By Erickka Sy Savané
I was reading an article recently about a South Carolina dad whose 8-month-old baby died after being left in a hot car all day. We hear these stories and wonder how this could happen? Actually, statistics show that it happens to the tune of 36 babies dying each year in the United States. We also wonder, who could do such a thing? Well…I did. Thankfully, my baby didn’t die, and I was able to learn some valuable life lessons as a result.
Who left their baby in the car? I think to myself, wondering who could be so thoughtless when suddenly I scream, “ME!”
All I could think about while running past the parade of curious stares from mom’s is, “I hope she’s okay.” I knew it was only a couple of minutes, but she was only 4 months old, and again, it was hot as hell. I got there, relieved to see her sitting peacefully in her car seat as if she hadn’t a care in the world. By now, a few moms I knew were there, trying to assure me that it was okay, the most important thing was that she was okay. I was a mess. Not sloppy, crying, pathetic mess, but clearly shaken, and extremely embarrassed…Once I knew I was good, I strapped my eldest daughter into her seat and we drove away, on all four wheels this time.
This happened 5 ½ years ago and now that time has passed, I’m able to see the lessons that I learned from it. I share it now because there are moms, and dads, out there who might be on the brink of making a serious mistake, or have already screwed up royally and need to know that there’s life after.
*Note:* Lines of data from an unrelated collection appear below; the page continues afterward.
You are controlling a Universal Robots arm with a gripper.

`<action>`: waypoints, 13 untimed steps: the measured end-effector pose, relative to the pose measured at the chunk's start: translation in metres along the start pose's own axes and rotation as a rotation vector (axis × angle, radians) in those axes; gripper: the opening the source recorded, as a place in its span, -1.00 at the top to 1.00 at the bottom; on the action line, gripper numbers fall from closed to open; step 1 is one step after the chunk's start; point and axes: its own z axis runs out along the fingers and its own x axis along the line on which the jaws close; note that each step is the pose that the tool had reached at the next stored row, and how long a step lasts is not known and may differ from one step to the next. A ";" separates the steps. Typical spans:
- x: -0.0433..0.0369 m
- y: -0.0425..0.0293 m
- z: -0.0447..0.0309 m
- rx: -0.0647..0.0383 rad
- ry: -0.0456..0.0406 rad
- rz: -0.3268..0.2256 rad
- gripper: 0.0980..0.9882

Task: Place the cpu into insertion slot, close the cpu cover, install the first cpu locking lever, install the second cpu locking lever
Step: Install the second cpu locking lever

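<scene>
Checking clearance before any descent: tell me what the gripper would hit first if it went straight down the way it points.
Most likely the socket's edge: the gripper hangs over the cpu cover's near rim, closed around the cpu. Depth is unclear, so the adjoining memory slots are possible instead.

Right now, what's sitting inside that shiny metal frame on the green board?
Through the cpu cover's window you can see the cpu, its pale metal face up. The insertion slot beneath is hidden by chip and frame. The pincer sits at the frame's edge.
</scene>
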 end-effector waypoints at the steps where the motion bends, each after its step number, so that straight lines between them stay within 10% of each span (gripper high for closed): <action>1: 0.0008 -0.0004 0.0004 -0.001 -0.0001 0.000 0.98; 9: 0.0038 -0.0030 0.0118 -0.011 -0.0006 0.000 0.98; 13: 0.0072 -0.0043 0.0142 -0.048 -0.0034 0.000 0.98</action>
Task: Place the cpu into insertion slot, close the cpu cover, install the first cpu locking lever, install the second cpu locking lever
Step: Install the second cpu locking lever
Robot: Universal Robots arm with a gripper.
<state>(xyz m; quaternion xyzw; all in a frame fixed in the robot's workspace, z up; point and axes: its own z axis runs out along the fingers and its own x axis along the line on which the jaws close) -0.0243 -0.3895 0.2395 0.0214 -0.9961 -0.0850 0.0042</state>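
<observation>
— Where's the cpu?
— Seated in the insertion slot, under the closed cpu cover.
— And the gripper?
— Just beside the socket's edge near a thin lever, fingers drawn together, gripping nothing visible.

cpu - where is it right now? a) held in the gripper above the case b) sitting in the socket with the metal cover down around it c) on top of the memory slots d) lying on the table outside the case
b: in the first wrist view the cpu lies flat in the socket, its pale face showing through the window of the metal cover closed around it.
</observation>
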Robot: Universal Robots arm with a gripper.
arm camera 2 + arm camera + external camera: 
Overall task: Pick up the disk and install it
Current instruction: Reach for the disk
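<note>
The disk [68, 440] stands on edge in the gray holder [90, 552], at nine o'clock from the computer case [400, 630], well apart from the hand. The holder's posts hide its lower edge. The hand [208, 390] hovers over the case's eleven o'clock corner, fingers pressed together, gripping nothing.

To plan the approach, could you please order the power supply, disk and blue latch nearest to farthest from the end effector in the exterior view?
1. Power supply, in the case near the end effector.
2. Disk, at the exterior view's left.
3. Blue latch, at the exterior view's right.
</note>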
Before this happened to me I thought that only murderers and irresponsible people left their babies in the car. Knowing that I love my child and would never intentionally hurt her, I now know different. Never think that you’re above making a crucial mistake and give others the same level of compassion that you would want in a similar situation. Because the truth is, you never know when something like this might happen to you. No one starts their day saying, ‘I’m going to do something to harm someone I love.’
Take time to de-stress.
We all have signs that we’re doing too much whether it be forgetting to turn the pot off on the stove or showing up late everywhere. This was my sign that I needed to take it down a thousand, smell the roses and re-group. I began to pay more attention to when I was feeling overwhelmed and in need of self-care. Finding time for yourself as a mom isn’t easy, but it’s critical.
As long as I was still hammering myself daily about what I did the train couldn’t leave the station and I stayed stuck. Once I was able to say, ‘I’m human, and I’m not going to do everything perfect,’ I was free. Free to be a better person and better mom. We can only do our best as parents and when we fail, learn from our missteps.
Talk about it
No one wants to be the mom who left her baby in the car, but that’s who I was and once I was able to talk about it I got to see that I wasn’t the only one who had done messed up things. Making such a big acknowledgement created the space for others to talk about their shortcomings and I bonded more with my family and friends. I got to see that we’re all out here doing the best we can and it’s a blessing to have a family.